Rosneft Deutschland, the German subsidiary of Russian state-owned oil company PJSC Rosneft Oil Co. has been hit by a cyberattack, with hackers linked to Anonymous claiming responsibility.
According to The Local de, the German Federal Office for Information Security said today that the attack took place in the early hours of Saturday morning. Rosneft Deutschland is reported to have taken some systems offline, but its pipelines and refineries continued to operate as normal.
Hackers claiming to represent Anonymous – not a formal group but a decentralized international activist and hacktivist collective – claimed responsibility for the hack on Friday, a day before the German government said the attack took place. The hackers claimed that they stole 20 terabytes of data.
The attack was motivated by Russia’s invasion of Ukraine. On the Twitter account Anonymous News, the attack was said to be part of #OpRussia, a concerted effort by Anonymous hackers to target Russian interests. Hackers linked to Anonymous also claimed to have hacked and then released a database belonging to Roskomnadzor, the Russian federal executive agency responsible for monitoring, controlling and censoring media on March 10.

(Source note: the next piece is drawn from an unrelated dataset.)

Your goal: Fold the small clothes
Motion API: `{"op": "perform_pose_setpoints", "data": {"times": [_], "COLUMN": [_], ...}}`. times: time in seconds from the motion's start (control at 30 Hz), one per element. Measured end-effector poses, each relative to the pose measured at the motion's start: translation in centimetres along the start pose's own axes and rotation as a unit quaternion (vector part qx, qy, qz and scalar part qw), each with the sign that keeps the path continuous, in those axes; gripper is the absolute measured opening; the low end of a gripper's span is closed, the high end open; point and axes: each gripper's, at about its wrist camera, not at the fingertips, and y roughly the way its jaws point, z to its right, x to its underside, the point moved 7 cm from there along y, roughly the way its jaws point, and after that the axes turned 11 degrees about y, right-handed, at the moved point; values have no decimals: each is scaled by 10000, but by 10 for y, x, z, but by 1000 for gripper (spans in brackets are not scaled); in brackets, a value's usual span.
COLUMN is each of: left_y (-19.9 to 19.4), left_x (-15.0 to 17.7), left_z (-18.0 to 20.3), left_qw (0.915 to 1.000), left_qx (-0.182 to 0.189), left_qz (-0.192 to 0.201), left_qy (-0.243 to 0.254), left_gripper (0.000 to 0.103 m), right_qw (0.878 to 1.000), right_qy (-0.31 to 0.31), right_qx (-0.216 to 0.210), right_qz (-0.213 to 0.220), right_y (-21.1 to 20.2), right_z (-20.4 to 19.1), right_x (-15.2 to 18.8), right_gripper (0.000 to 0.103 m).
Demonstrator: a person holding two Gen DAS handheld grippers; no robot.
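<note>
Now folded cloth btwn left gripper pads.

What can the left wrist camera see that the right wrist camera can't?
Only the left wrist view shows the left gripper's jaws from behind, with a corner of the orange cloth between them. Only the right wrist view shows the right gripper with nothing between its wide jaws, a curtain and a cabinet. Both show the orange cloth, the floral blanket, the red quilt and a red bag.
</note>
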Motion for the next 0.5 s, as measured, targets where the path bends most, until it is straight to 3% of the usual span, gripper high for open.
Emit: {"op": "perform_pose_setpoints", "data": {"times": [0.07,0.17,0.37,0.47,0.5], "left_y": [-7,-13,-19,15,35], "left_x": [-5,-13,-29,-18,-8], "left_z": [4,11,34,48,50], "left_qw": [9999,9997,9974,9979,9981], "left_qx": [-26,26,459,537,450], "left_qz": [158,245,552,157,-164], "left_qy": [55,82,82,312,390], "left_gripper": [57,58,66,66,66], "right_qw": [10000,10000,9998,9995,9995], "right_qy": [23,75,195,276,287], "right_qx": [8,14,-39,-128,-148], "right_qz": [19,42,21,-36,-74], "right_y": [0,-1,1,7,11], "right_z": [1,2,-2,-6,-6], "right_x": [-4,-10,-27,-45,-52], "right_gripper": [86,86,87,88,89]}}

An investigation into the attack has been launched.
Rosneft is responsible for around a quarter of all crude imports into Germany and has part-ownership in three German oil refineries. Rosneft Chief Executive Officer Igor Sechin is a close ally of Vladimir Putin and is one of the Russian oligarchs that have been targeted by western sanctions. A $ 120 million yacht belonging to Sechin was seized by the authorities in France on March 3.

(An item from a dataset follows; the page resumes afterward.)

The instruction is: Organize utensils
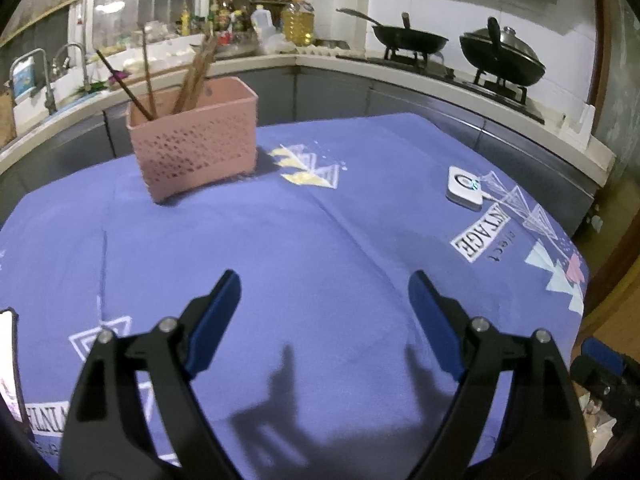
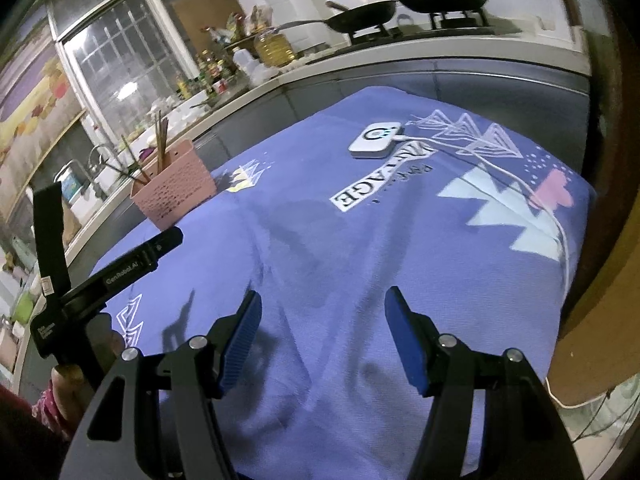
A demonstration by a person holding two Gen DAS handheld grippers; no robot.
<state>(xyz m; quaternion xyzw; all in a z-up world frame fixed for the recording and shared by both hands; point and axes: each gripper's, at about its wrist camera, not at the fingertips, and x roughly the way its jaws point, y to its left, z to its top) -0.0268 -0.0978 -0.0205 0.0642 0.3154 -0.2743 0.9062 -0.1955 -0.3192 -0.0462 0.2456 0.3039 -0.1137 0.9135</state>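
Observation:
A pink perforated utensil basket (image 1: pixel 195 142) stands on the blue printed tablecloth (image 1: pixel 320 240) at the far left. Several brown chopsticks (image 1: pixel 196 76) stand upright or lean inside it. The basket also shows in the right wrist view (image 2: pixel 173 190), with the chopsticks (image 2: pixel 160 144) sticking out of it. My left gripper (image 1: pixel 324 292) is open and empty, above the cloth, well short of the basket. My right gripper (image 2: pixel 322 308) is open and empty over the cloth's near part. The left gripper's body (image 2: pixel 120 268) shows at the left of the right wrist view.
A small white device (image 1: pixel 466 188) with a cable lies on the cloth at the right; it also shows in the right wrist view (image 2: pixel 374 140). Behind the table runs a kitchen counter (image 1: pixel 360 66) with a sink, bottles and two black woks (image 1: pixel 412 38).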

“With the global opposition to the Russian invasion of Ukraine, I doubt there is much sympathy for Rosneft, even as a subsidiary in Germany,” Saryu Nayyar, chief executive officer and founder of unified security and risk analysis company Gurucul Solutions Pvt Ltd AG, told SiliconANGLE. “This attack shows that globally, threat actor groups and nation-states are both potential disruptors to critical infrastructure or any private sector company.”
Nayyar warned that “all organizations should remain vigilant and continue to invest in cybersecurity solutions that employ advanced analytics and automated detection and response to thwart threat actors from disrupting operations, stealing sensitive data or detonating ransomware.”